El cuerpo del legionario García Jiménez, fallecido en el accidente de tren, fue localizado en el fondo del talud tras regresar de vacaciones en Costa Rica después de su servicio en Irak.

Enfermero militar de 32 años que representa el último cuerpo recuperado del accidente de tren que causó la muerte de 43 personas el pasado domingo

La unidad en la que estuvo desplegado el capitán García en Irak

Los colegas que han mantenido contacto con el capitán Álvaro García Jiménez durante estos años se han organizado estos días para desplazarse hasta Córdoba. Han gestionado permisos, días libres o vacaciones para turnarse y acompañar a la familia de este enfermero militar de 32 años, cuyo cuerpo fue el último recuperado del accidente ferroviario que se cobró 43 vidas el pasado domingo. Su cadáver fue localizado este jueves tras el mediodía, en el fondo del alud, entre los restos del tren Alvia. Hasta ese momento, mantenían la esperanza de encontrarlo.

Álvaro, natural de Ceuta, nació hace 32 años y era un enfermero por vocación, al igual que militar, puesto que ingresó en el Ejército debido a que en Ceuta la relación entre la población civil y las Fuerzas Armadas es cotidiana, contaba ayer por teléfono uno de sus compañeros que ha estado acompañando a su familia algunos días. Su viaje en tren formaba parte de un regreso tras unos días felices. El capitán viajaba junto a otra enfermera militar, destinada en Viator (Almería), compañera con la que disfrutó de unas vacaciones en Costa Rica. «Mandaba vídeos desde tirolinas, en la selva, y yo le decía que tuviera cuidado para que no le ocurriera nada», recuerda su amigo. Ella permanece ingresada en la Unidad de Cuidados Intensivos del hospital Reina Sofía de Córdoba tras el accidente, mientras que él no tuvo la misma suerte.

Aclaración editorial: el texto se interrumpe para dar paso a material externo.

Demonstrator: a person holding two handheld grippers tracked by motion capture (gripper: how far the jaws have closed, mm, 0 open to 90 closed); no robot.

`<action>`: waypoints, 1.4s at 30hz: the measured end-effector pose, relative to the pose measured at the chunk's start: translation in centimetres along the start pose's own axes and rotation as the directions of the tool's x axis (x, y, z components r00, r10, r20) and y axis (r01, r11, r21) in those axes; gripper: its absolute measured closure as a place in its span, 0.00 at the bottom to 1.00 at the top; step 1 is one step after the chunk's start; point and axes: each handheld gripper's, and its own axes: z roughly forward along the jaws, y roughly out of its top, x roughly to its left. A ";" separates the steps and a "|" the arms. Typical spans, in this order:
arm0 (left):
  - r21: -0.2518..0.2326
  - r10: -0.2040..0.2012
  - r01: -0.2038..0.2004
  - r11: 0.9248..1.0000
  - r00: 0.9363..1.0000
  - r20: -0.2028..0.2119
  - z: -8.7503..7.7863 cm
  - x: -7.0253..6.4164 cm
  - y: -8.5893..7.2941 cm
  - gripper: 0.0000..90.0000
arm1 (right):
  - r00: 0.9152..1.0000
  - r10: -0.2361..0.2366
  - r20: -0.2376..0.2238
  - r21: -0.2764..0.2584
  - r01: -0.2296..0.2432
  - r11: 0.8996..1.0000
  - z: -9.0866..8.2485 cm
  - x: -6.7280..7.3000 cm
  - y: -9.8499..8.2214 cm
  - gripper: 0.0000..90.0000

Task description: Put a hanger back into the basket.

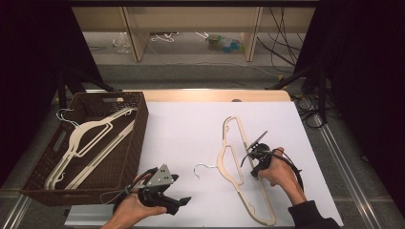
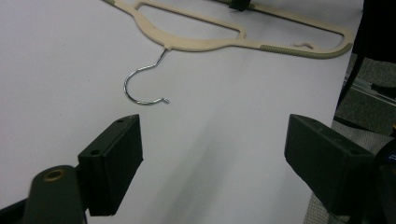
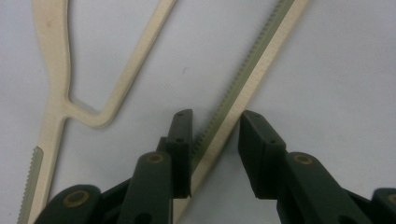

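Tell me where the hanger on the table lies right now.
In the high view the cream hanger lies flat on the white table, right of centre, its hook toward the left gripper; the right gripper straddles its ridged bar.

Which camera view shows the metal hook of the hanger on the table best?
The left gripper view: the hook lies whole and close on the white table. In the high view the hook is small but complete. The right gripper view looks at the hanger's bars.
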 end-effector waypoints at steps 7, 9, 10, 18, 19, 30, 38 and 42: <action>-0.004 -0.017 0.018 1.000 1.000 0.004 0.1 -0.1 0.0 0.22 | 1.000 0.002 -0.021 0.014 -0.002 1.000 -0.2 -0.6 -0.3 0.82; -0.005 -0.016 0.016 1.000 1.000 0.003 0.1 -0.1 0.0 0.22 | 1.000 0.008 -0.023 0.020 -0.008 1.000 -0.3 -0.7 -0.4 0.83; -0.005 -0.016 0.016 1.000 1.000 0.002 0.1 -0.1 0.0 0.22 | 1.000 0.008 -0.024 0.010 -0.008 1.000 -0.2 -0.8 -0.5 0.83; 0.011 -0.005 0.005 1.000 1.000 -0.006 0.1 -0.1 -0.1 0.22 | 1.000 -0.005 -0.025 0.009 0.005 1.000 -0.4 -1.3 -0.6 0.86; 0.003 -0.010 0.010 1.000 1.000 0.001 0.2 -0.1 -0.1 0.22 | 1.000 -0.003 -0.027 0.004 0.003 1.000 -0.4 -1.3 -0.6 0.87; 0.039 0.038 -0.036 0.999 0.998 -0.054 1.5 0.7 0.2 0.25 | 0.996 -0.077 -0.038 -0.002 0.077 0.997 -1.4 -1.3 -0.5 0.88; 0.078 0.126 -0.118 0.990 0.986 -0.110 4.5 2.1 0.8 0.27 | 0.991 -0.123 -0.044 -0.015 0.123 0.992 -2.1 -1.2 -0.4 0.88; 0.092 0.167 -0.157 0.983 0.980 -0.113 6.3 2.3 1.4 0.29 | 0.989 -0.136 -0.054 -0.015 0.135 0.991 -2.4 -1.1 -0.3 0.88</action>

Asignado al II Tercio Duque de Alba de la Legión, fuentes consultadas por este medio que prefieren no revelar su identidad, ya que el Ejército de Tierra no ha autorizado declaraciones, coinciden en que en la ciudad autónoma «todos lo quieren» y que sus compañeros lo recuerdan como una persona llena de energía que se lleva a cada nuevo destino. «Ceuta suele ser un primer destino donde uno permanece tres o cuatro años, luego se traslada a la Península, pero él, al ser de allí, continuaba manteniendo contacto con muchos que van y vienen», explica un amigo cercano que era compañero de cuartel y con quien compartía «numerosas actividades fuera del trabajo».

García era «la alegría personificada, algo increíble», describían ayer por la mañana, aún con mínima esperanza y en presente. «Estamos desesperados, no aparece y es algo extraordinario, dicen que no estaba dentro de los vagones, pero buscan y no lo hallan», confesaban. Según sus palabras, además del apoyo que los compañeros están ofreciendo a los padres de Álvaro, «la Unidad Militar de Emergencias está volcándose, nos informan minuto a minuto de cada avance», añadían.

Fueron ellos quienes comunicaron el hallazgo del cuerpo, junto al de otra víctima, en el fondo del alud, durante la hora de la comida. No fue necesario realizar una identificación por ADN para informar a la familia sobre la tragedia. Poco después, el Ejército de Tierra publicó un tuit en su cuenta de X: «Condolencias a los familiares y allegados del capitán enfermero Álvaro García Jiménez, destinado en el Tercio Duque de Alba 2º de la Legión en Ceuta, fallecido en el trágico accidente ferroviario de Adamuz (Córdoba). Descanse en paz. Nuestro apoyo y cercanía en estos momentos de dolor», escribieron.

Hasta noviembre, Álvaro estuvo de misión en Irak, donde integró el Elemento de Apoyo Nacional (NSE) del contingente español. En esta misión, destinada a fortalecer a las fuerzas de seguridad iraquíes y las instituciones militares mediante capacitación y asesoramiento, Álvaro evidenció nuevamente su vocación: «Es el auténtico enfermero militar, no el que se queda en el botiquín sino el que sale al campo, acudía allá donde lo necesitaban, y visitarlo en el botiquín era siempre un placer porque mantenía una actitud positiva, algo totalmente notable», describían.

Han transcurrido cuatro días desde el accidente hasta que la UME localizó al capitán en el fondo del talud, entre los restos del Alvia. Sus padres viajaron desde Ceuta a Adamuz el lunes, y desde entonces los compañeros de Álvaro se turnan para acompañarlos y brindarles apoyo.